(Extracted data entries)
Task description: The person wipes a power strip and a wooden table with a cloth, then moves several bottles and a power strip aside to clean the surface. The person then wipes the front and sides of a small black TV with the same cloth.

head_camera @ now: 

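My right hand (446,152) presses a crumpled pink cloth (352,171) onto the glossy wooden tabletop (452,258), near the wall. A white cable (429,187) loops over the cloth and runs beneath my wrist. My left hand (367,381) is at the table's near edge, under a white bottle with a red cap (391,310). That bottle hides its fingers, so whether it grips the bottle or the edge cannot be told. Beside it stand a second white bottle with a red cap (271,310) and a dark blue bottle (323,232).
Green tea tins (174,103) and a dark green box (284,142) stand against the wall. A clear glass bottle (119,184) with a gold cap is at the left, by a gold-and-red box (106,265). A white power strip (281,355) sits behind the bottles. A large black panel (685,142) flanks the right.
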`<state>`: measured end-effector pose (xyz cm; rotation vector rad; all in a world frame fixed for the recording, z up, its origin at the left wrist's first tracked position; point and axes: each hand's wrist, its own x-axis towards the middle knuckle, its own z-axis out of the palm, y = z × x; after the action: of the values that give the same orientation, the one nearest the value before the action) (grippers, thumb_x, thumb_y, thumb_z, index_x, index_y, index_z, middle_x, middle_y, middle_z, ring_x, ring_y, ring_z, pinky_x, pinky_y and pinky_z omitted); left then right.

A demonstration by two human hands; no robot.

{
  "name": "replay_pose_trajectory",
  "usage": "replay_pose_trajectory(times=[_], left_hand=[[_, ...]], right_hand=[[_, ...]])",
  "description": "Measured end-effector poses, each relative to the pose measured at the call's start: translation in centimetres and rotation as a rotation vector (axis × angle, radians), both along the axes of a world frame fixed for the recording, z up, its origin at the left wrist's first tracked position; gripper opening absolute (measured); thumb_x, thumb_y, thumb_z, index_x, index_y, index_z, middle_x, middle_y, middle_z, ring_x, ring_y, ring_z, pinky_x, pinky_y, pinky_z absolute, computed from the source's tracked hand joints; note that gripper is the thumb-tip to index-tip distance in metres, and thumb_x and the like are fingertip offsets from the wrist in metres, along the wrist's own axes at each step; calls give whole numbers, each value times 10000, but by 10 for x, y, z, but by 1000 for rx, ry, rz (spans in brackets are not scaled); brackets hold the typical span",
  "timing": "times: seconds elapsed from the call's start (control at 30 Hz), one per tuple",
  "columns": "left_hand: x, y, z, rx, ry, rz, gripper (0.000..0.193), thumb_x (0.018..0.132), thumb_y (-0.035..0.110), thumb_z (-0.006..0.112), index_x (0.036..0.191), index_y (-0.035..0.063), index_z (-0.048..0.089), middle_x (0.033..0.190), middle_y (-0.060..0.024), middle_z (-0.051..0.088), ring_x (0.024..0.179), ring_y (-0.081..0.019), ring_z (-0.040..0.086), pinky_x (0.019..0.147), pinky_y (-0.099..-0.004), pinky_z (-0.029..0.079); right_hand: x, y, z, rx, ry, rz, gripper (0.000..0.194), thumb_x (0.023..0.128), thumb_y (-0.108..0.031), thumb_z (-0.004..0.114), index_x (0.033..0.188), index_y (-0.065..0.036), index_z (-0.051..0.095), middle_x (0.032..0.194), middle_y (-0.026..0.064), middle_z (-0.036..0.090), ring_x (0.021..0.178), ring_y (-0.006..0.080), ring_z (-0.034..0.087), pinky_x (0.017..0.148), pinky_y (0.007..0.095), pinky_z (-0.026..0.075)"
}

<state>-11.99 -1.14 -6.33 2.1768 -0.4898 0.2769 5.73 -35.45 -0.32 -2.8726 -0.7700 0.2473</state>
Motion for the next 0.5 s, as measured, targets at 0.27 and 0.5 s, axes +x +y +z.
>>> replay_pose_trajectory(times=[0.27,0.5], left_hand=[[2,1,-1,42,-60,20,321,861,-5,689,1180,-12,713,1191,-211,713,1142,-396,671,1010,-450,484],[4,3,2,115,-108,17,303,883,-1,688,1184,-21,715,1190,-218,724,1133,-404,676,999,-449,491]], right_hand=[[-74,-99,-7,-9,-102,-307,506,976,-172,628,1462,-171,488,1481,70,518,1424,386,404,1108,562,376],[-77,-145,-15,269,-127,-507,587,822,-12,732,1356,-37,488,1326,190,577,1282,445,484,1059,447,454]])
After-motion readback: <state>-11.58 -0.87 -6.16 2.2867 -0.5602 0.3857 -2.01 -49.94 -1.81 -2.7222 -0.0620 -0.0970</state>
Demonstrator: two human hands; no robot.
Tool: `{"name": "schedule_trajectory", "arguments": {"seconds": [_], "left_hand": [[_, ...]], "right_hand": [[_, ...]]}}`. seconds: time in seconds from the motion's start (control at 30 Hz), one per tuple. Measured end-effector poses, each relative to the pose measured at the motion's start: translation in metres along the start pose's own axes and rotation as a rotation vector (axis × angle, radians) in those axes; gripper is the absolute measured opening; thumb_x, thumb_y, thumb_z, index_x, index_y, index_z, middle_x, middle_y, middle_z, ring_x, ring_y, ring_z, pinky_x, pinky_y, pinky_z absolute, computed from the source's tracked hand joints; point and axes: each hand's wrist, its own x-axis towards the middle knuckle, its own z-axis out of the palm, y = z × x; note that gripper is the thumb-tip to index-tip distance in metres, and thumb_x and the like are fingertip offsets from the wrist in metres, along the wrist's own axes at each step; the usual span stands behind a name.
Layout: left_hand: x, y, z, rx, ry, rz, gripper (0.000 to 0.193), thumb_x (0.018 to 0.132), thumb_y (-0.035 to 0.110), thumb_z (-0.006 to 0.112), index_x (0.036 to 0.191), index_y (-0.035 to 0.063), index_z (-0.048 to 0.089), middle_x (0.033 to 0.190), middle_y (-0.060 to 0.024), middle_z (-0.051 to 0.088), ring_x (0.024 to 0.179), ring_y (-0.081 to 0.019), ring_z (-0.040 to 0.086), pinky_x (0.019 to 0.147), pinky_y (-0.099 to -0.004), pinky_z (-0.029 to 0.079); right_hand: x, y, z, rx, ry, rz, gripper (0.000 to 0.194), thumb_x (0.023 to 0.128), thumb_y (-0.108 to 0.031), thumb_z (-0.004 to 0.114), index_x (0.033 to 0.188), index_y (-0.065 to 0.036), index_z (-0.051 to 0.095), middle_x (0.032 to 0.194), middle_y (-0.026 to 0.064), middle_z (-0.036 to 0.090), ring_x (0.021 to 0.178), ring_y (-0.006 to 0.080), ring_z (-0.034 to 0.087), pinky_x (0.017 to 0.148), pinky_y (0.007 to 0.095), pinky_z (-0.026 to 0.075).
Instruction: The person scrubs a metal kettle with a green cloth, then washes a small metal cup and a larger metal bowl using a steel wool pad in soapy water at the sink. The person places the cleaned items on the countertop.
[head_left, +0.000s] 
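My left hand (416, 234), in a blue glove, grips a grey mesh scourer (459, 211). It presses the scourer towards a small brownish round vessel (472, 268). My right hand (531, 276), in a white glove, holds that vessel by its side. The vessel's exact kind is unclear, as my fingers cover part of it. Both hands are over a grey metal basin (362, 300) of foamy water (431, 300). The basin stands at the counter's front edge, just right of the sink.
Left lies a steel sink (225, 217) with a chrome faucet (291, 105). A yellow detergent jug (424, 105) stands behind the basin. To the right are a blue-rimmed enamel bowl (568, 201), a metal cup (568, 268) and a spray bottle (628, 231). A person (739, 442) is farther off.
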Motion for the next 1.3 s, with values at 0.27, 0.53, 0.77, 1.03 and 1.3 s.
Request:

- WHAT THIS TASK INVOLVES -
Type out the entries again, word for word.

- SOLUTION TO THE EXERCISE -
Task description: The person wipes a power strip and a wooden table with a cloth, then moves several bottles and a power strip aside to clean the surface. The person then wipes the front and sides of a small black TV with the same cloth.

head_camera @ now: 

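My right hand (446,152) presses a crumpled pink cloth (352,171) onto the glossy wooden tabletop (452,258), near the wall. A white cable (429,187) loops over the cloth and runs beneath my wrist. My left hand (367,381) is at the table's near edge, under a white bottle with a red cap (391,310). That bottle hides its fingers, so whether it grips the bottle or the edge cannot be told. Beside it stand a second white bottle with a red cap (271,310) and a dark blue bottle (323,232).
Green tea tins (174,103) and a dark green box (284,142) stand against the wall. A clear glass bottle (119,184) with a gold cap is at the left, by a gold-and-red box (106,265). A white power strip (281,355) sits behind the bottles. A large black panel (685,142) flanks the right.
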`<state>`: measured end-effector pose (xyz cm; rotation vector rad; all in a world frame fixed for the recording, z up, its origin at the left wrist's first tracked position; point and axes: each hand's wrist, its own x-axis towards the middle knuckle, its own z-axis out of the palm, y = z × x; after the action: of the values that give the same orientation, the one nearest the value before the action) (grippers, thumb_x, thumb_y, thumb_z, index_x, index_y, index_z, middle_x, middle_y, middle_z, ring_x, ring_y, ring_z, pinky_x, pinky_y and pinky_z omitted); left then right.

A demonstration by two human hands; no robot.

{
  "name": "replay_pose_trajectory",
  "usage": "replay_pose_trajectory(times=[_], left_hand=[[_, ...]], right_hand=[[_, ...]])",
  "description": "Measured end-effector poses, each relative to the pose measured at the call's start: translation in centimetres and rotation as a rotation vector (axis × angle, radians), both along the axes of a world frame fixed for the recording, z up, its origin at the left wrist's first tracked position; gripper opening absolute (measured); thumb_x, thumb_y, thumb_z, index_x, index_y, index_z, middle_x, middle_y, middle_z, ring_x, ring_y, ring_z, pinky_x, pinky_y, pinky_z absolute, computed from the source's tracked hand joints; note that gripper is the thumb-tip to index-tip distance in metres, and thumb_x and the like are fingertip offsets from the wrist in metres, along the wrist's own axes at each step; calls give whole numbers, each value times 10000, but by 10 for x, y, z, but by 1000 for rx, ry, rz (spans in brackets are not scaled); brackets hold the typical span",
  "timing": "times: seconds elapsed from the call's start (control at 30 Hz), one per tuple",
  "columns": "left_hand: x, y, z, rx, ry, rz, gripper (0.000..0.193), thumb_x (0.018..0.132), thumb_y (-0.035..0.110), thumb_z (-0.006..0.112), index_x (0.036..0.191), index_y (-0.035..0.063), index_z (-0.048..0.089), middle_x (0.033..0.190), middle_y (-0.060..0.024), middle_z (-0.051..0.088), ring_x (0.024..0.179), ring_y (-0.081..0.019), ring_z (-0.040..0.086), pinky_x (0.019..0.147), pinky_y (-0.099..-0.004), pinky_z (-0.029..0.079); right_hand: x, y, z, rx, ry, rz, gripper (0.000..0.194), thumb_x (0.023..0.128), thumb_y (-0.108..0.031), thumb_z (-0.004..0.114), index_x (0.033..0.188), index_y (-0.065..0.036), index_z (-0.051..0.095), middle_x (0.032..0.194), middle_y (-0.026..0.064), middle_z (-0.036..0.090), ring_x (0.021..0.178), ring_y (-0.006..0.080), ring_z (-0.034..0.087), pinky_x (0.017..0.148), pinky_y (0.007..0.095), pinky_z (-0.026..0.075)"
}

<state>-11.99 -1.14 -6.33 2.1768 -0.4898 0.2769 5.73 -35.45 -0.32 -2.8726 -0.7700 0.2473</state>
Motion for the next 0.5 s, as measured, targets at 0.27 and 0.5 s, axes +x +y +z.
>>> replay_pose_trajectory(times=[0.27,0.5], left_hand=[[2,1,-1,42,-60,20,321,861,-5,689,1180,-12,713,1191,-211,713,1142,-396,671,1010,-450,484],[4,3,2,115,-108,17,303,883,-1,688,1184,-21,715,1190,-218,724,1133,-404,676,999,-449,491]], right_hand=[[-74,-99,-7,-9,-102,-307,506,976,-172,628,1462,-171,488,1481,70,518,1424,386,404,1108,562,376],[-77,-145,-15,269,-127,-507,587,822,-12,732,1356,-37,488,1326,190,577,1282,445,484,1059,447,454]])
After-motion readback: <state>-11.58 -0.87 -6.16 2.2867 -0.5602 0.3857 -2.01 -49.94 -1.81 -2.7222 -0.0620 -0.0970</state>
Demonstrator: two human hands; no robot.
Tool: `{"name": "schedule_trajectory", "arguments": {"seconds": [_], "left_hand": [[_, ...]], "right_hand": [[_, ...]]}}`. seconds: time in seconds from the motion's start (control at 30 Hz), one per tuple. Measured end-effector poses, each relative to the pose measured at the motion's start: translation in metres along the start pose's own axes and rotation as a rotation vector (axis × angle, radians) in those axes; gripper is the absolute measured opening; thumb_x, thumb_y, thumb_z, index_x, index_y, index_z, middle_x, middle_y, middle_z, ring_x, ring_y, ring_z, pinky_x, pinky_y, pinky_z absolute, computed from the source's tracked hand joints; point and axes: each hand's wrist, its own x-axis towards the middle knuckle, its own z-axis out of the palm, y = z × x; note that gripper is the thumb-tip to index-tip distance in metres, and thumb_x and the like are fingertip offsets from the wrist in metres, along the wrist's own axes at each step; the usual span stands behind a name.
Layout: left_hand: x, y, z, rx, ry, rz, gripper (0.000 to 0.193), thumb_x (0.018 to 0.132), thumb_y (-0.035 to 0.110), thumb_z (-0.006 to 0.112), index_x (0.036 to 0.191), index_y (-0.035 to 0.063), index_z (-0.048 to 0.089), middle_x (0.033 to 0.190), middle_y (-0.060 to 0.024), middle_z (-0.051 to 0.088), ring_x (0.024 to 0.179), ring_y (-0.081 to 0.019), ring_z (-0.040 to 0.086), pinky_x (0.019 to 0.147), pinky_y (-0.099 to -0.004), pinky_z (-0.029 to 0.079); right_hand: x, y, z, rx, ry, rz, gripper (0.000 to 0.194), thumb_x (0.023 to 0.128), thumb_y (-0.108 to 0.031), thumb_z (-0.004 to 0.114), index_x (0.033 to 0.188), index_y (-0.065 to 0.036), index_z (-0.051 to 0.095), middle_x (0.032 to 0.194), middle_y (-0.026 to 0.064), middle_z (-0.036 to 0.090), ring_x (0.021 to 0.178), ring_y (-0.006 to 0.080), ring_z (-0.034 to 0.087), pinky_x (0.017 to 0.148), pinky_y (0.007 to 0.095), pinky_z (-0.026 to 0.075).
Instruction: The person scrubs a metal kettle with a green cloth, then washes a small metal cup and a larger metal bowl using a steel wool pad in soapy water at the sink. The person places the cleaned items on the countertop.
[head_left, +0.000s] 
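My left hand (416, 234), in a blue glove, grips a grey mesh scourer (459, 211). It presses the scourer towards a small brownish round vessel (472, 268). My right hand (531, 276), in a white glove, holds that vessel by its side. The vessel's exact kind is unclear, as my fingers cover part of it. Both hands are over a grey metal basin (362, 300) of foamy water (431, 300). The basin stands at the counter's front edge, just right of the sink.
Left lies a steel sink (225, 217) with a chrome faucet (291, 105). A yellow detergent jug (424, 105) stands behind the basin. To the right are a blue-rimmed enamel bowl (568, 201), a metal cup (568, 268) and a spray bottle (628, 231). A person (739, 442) is farther off.
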Motion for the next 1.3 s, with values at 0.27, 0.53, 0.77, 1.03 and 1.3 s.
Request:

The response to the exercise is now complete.